In a multivariate analysis, they did see that neo-adjuvant chemotherapy, when separating out for differences in stage, and they were more patients with N2 involvement in the chemotherapy arm, there was a significant difference in overall survival, a little over 30% favoring the neo-adjuvant approach.

ifct-neoadj-multivariate-analysis

So even though this is a negative trial, and there was another negative trial, at least statistically, from the Southwest Oncology Group called 9900 that gave three cycles of pre-operative carboplatin and paclitaxel, both of these studies had the same magnitude of benefit that we see in the post-op setting. I would say that it certainly suggestive that if there are circumstances that would make one think about giving pre-op instead of post-op, that is certainly a viable choice that probably produces very comparable results. Nate, did you have any thoughts on that?

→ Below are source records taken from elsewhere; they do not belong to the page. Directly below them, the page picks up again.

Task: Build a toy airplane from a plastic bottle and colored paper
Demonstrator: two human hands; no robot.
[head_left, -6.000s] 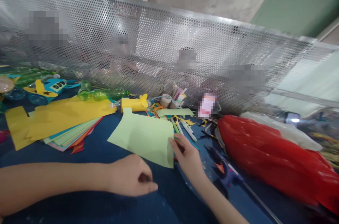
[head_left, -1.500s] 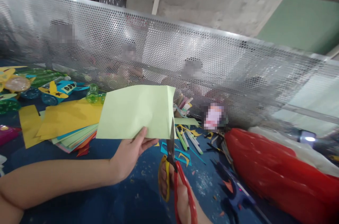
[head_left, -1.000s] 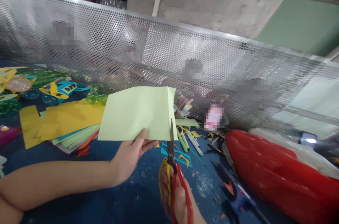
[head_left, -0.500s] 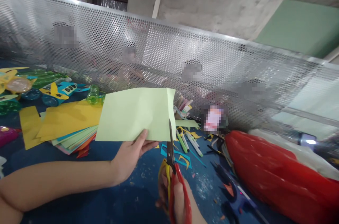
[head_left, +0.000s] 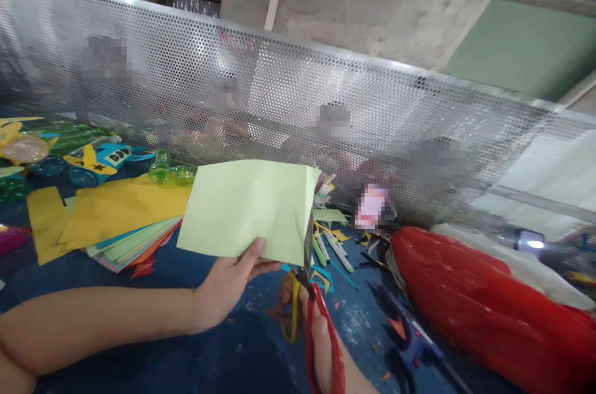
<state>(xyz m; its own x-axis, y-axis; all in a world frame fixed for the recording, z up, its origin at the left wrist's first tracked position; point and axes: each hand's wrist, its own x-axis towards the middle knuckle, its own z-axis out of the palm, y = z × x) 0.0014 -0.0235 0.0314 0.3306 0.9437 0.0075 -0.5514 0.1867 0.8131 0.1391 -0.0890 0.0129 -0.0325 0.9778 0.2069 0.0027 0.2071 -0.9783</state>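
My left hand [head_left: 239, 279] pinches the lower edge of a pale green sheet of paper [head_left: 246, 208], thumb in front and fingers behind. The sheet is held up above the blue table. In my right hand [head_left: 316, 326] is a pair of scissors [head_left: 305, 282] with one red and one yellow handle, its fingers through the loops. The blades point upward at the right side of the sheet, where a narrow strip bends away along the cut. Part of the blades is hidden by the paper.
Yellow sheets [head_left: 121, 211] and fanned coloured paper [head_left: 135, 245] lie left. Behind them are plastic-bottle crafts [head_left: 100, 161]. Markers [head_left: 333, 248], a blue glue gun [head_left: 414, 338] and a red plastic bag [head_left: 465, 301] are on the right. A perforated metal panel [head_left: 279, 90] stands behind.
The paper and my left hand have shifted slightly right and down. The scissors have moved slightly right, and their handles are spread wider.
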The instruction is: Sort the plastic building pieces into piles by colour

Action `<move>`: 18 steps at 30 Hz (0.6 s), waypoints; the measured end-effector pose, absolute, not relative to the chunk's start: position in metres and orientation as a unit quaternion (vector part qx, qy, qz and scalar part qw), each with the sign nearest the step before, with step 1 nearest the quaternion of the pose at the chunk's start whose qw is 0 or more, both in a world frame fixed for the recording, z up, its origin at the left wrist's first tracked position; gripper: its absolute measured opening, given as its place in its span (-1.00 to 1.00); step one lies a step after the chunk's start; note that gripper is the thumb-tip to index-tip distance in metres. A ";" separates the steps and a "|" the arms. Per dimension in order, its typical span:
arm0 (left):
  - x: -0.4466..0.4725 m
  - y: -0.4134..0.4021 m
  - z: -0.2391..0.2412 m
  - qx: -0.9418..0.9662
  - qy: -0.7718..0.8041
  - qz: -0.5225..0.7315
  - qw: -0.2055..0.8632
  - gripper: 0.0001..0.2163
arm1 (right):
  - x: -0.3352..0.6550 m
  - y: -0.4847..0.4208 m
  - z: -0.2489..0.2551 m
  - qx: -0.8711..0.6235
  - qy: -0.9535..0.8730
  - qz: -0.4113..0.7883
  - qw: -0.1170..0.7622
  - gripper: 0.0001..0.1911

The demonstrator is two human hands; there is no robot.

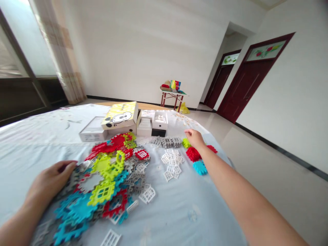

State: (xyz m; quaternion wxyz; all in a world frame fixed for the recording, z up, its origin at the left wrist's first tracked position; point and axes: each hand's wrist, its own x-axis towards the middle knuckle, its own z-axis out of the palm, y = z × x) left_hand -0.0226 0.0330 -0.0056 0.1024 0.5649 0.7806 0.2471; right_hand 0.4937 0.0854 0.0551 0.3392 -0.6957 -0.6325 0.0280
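Note:
At the left edge of a heap of interlocking plastic building tiles, my left hand [55,177] has its fingers curled and thumb tip near them; whatever is in its grip is hidden. The heap mixes blue tiles [83,206], lime-green tiles [102,193], red tiles [116,203] and grey tiles [137,181]. My right hand [195,138] is over the sorted stacks on the right, fingers closed, and I cannot make out anything in them. Beneath and beside it are a green stack [186,142], a red stack [192,154] and a blue stack [200,167].
White window pieces [172,162] lie in a loose group mid-table, with a row of grey tiles [169,141] behind. A yellow cartoon box [121,114], a white box [92,130] and small white cartons [160,120] stand farther back. A small table [173,93] is beyond.

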 end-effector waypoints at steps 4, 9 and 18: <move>-0.011 0.025 0.005 0.556 0.788 0.237 0.121 -0.58 | 0.415 0.062 0.043 -0.568 -0.747 0.094 0.332 -0.76; -0.010 0.025 0.007 0.559 0.782 0.246 0.121 -0.58 | 0.349 0.042 0.034 -0.471 -0.824 0.111 0.295 -0.78; -0.009 0.025 0.006 0.560 0.782 0.245 0.118 -0.58 | 0.320 0.041 0.023 -0.435 -0.855 0.136 0.249 -0.70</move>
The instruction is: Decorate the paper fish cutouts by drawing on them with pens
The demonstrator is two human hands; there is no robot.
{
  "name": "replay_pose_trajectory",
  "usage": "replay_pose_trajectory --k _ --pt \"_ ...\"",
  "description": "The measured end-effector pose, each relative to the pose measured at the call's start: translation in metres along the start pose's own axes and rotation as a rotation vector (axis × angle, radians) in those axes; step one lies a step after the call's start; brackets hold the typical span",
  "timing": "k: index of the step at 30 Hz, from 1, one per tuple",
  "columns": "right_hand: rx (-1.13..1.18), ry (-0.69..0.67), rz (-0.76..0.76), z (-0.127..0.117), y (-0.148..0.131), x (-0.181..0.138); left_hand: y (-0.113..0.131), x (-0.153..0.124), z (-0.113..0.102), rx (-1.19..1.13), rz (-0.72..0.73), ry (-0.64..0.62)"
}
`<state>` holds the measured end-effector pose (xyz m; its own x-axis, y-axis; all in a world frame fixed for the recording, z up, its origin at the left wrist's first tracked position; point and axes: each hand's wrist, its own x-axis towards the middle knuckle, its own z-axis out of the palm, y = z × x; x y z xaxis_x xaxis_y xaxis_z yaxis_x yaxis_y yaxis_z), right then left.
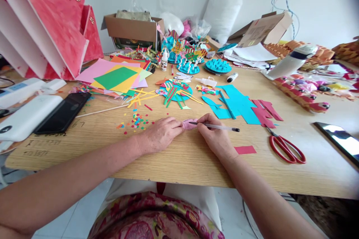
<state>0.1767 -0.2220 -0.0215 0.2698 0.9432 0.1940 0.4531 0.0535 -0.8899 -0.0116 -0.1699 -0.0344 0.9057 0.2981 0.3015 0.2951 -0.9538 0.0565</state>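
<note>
A small pink paper cutout [190, 124] with dark marks on it lies on the table between my hands. My left hand [162, 134] rests at its left end, fingers together and gripping the edge. In my right hand [214, 138] is a pen [221, 126] with a clear barrel and black end, its tip touching the cutout. Behind them lies a blue paper disc [185, 99] with coloured strips and paper fish on it. A red paper strip [245, 149] is beside my right wrist, and red-handled scissors [286, 148] lie farther right.
Small paper dots [138, 120] are scattered left of my hands. Stacked coloured paper [114, 76] lies beyond them. Blue paper pieces [238, 102], a white glue bottle [164, 59] and a black phone [64, 112] are around. A dark-screened device [338, 140] sits at the right edge.
</note>
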Motion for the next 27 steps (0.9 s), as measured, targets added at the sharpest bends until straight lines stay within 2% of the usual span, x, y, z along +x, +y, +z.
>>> replay_pose_trajectory --k 27 --pt "0.007 0.007 0.008 0.0005 -0.0012 -0.0003 -0.0012 0.0009 0.0017 0.009 -0.014 -0.014"
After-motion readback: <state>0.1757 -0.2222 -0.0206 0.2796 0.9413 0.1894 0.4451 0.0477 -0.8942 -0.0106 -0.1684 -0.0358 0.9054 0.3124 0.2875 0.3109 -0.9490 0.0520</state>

Dr. Pennell: I think that this is something that is talked about a lot, and certainly the Europeans, I think, still do a fair amount of induction chemotherapy prior to surgery. There's been a couple of meta-analyses of all of the trials done using the pre-operative chemotherapy approach that have generally concluded that the benefit in survival is almost exactly the same as what you see in the adjuvant setting, in the range of 5%. And so I think this just lends further support that chemotherapy improves survival in the early stage setting that is somewhere in that magnitude, in the single digits --probably less than 10% -- and I would not call this, just because it's negative, a trial that argues against that benefit.

We know that in order to really be able to statistically see a magnitude, a benefit of less than 10%, you have to have a big trial with lots of patients, and this was just not big enough to see it, and it also used an older chemotherapy regimen. So I would consider this to really be a supportive trial for this strategy.

Dr. West: In fact, over the last few years when you've seen some longer follow-up of studies like IALT, that even showed an erosion of the previously significant benefit of post-operative chemotherapy with longer follow-up, it's actually reassuring to see a sustained, really unchanged benefit from 5 to 10-plus years out.

Dr. Pennell: Yeah, absolutely. Luckily, the BR.10 trial did a similar update that also showed a preserved survival benefit, but it's nice to see more trials coming out and showing that the benefit of chemotherapy is preserved further out, because we'd all get pretty depressed if the patients the survival benefit from chemotherapy was actually very transient.